A China, principal compradora da carne bovina do Brasil, adota um limite de 1,1 milhão de toneladas com tarifa de 12%. Depois que esse volume é atingido, passa a valer uma sobretaxa de 55%, o que encarece o produto e praticamente inviabiliza novos negócios.
Diante desse cenário, frigoríficos já começaram a ajustar a produção. A JBS concedeu férias coletivas de 20 dias em duas unidades no Mato Grosso, a partir de 1º de julho. Já a FriGol adotou 15 dias de férias em uma unidade no Pará, onde cerca de 70% da produção era destinada ao mercado chinês.
A avaliação de analistas é que parte da carne que iria para a China pode acabar sendo direcionada ao mercado interno. Isso tende a aumentar a oferta do produto no Brasil e pode contribuir para uma queda nos preços ao consumidor nos próximos meses.
O movimento acontece em um momento em que os alimentos já tiveram impacto positivo na inflação. Em junho, o IPCA subiu 0,16%, abaixo das previsões do mercado, influenciado pela queda dos alimentos, incluindo as carnes, que recuaram 0,64%.
Especialistas avaliam que o efeito desse redirecionamento pode ser sentido pelo consumidor entre julho e agosto. Apesar disso, o cenário ainda é considerado incerto, principalmente por causa de fatores climáticos e da instabilidade no comércio internacional.
Além da China, outro ponto de preocupação para o setor é a União Europeia. O bloco pode excluir o Brasil da lista de países autorizados a exportar carnes e outros produtos de origem animal a partir de setembro. Nesse caso, o impasse envolve exigências regulatórias, rastreabilidade, documentação e regras sobre o uso de antimicrobianos na produção animal.
No caso chinês, o problema é mais comercial. A cota foi criada como uma forma de proteção aos pecuaristas da própria China, diante do avanço das importações. Segundo especialistas, isso não significa que Pequim esteja fechando o mercado ao Brasil, mas sim controlando o ritmo de entrada da carne estrangeira.

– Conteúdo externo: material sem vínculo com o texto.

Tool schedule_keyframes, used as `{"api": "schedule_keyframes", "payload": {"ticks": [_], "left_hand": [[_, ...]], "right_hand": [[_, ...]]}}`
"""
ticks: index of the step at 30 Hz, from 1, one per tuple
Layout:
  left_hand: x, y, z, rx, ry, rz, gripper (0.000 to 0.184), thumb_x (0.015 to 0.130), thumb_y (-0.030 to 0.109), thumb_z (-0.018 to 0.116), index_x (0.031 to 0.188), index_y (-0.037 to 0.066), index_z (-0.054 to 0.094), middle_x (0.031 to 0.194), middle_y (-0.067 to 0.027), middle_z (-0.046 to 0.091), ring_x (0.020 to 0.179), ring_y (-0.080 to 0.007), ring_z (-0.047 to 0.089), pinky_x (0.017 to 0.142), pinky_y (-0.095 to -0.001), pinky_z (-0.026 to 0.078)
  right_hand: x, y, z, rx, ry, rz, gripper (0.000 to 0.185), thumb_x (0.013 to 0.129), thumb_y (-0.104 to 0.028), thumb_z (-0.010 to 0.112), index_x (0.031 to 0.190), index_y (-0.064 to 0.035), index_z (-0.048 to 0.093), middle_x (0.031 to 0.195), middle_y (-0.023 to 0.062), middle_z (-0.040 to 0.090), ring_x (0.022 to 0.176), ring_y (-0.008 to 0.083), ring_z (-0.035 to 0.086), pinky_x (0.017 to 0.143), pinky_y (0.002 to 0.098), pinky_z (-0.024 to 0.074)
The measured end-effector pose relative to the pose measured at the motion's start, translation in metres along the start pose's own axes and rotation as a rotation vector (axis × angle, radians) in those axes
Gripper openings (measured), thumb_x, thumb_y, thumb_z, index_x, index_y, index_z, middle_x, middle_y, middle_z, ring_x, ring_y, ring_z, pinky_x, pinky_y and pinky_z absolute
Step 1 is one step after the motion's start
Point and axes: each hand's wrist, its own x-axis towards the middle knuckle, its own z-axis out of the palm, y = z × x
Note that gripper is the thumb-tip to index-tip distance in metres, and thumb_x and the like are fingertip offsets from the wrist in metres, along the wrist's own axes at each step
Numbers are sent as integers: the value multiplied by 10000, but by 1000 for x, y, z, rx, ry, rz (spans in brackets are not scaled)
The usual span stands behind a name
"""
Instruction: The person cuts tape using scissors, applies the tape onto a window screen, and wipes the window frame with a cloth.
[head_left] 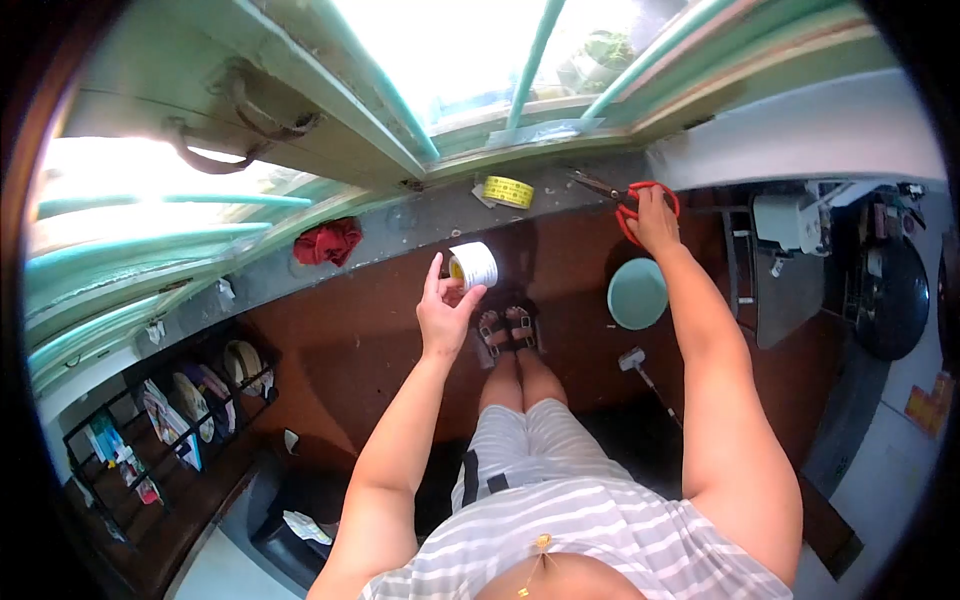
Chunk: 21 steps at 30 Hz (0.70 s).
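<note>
My left hand [447, 312] grips a roll of white tape [474, 265] between thumb and fingers, in the air in front of the window ledge. Faint print shows on the roll's outer face, and a bit of yellow shows inside its opening. Over at the right, my right hand [656, 221] has its fingers closed on the red handles of a pair of scissors [600, 184]. The scissors' blades point left over the ledge. Between the two hands, a roll of yellow printed tape [508, 192] rests on the grey ledge [410, 212].
A red cloth bundle [327, 241] lies on the ledge at the left. On the brown floor stand a light green bucket [637, 293] and a white-headed brush [632, 359]. A shoe rack [170, 425] is at lower left, a standing fan [892, 298] at right. Barred windows run along the front.
</note>
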Motion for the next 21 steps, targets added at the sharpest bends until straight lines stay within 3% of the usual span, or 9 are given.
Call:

A China segue sendo o maior destino da carne bovina brasileira. Em 2025, o país asiático importou 1,68 milhão de toneladas, o equivalente a 48% de tudo o que os frigoríficos brasileiros venderam ao exterior.
Com a nova barreira tarifária, parte das exportações para a China deve ser retomada apenas em novembro, já dentro da cota de 2027, considerando o tempo de transporte da mercadoria até o país asiático.
Enquanto isso, os frigoríficos tentam redirecionar vendas para outros mercados, como Estados Unidos, Chile, México, Oriente Médio, Sudeste Asiático, Hong Kong, Rússia e Filipinas. O desafio é que nenhum desses destinos tem capacidade de substituir a China em volume no curto prazo.
Empresas com maior presença internacional e plantas habilitadas em diferentes países tendem a enfrentar melhor a situação. Já frigoríficos mais dependentes do mercado chinês podem precisar reduzir turnos, antecipar férias ou ajustar a compra de gado.
O Ministério da Agricultura também tenta evitar novas restrições da União Europeia. A pasta alterou controles ligados à exportação de carnes e derivados para atender exigências europeias sobre o uso de antimicrobianos, rastreabilidade e fiscalização.
Apesar das dificuldades, representantes do setor afirmam que a carne brasileira continua competitiva em preço e volume. O mercado, porém, acompanha com atenção os próximos passos da China e da União Europeia, já que qualquer restrição pode mexer com a produção, as exportações e o preço da carne no prato do brasileiro.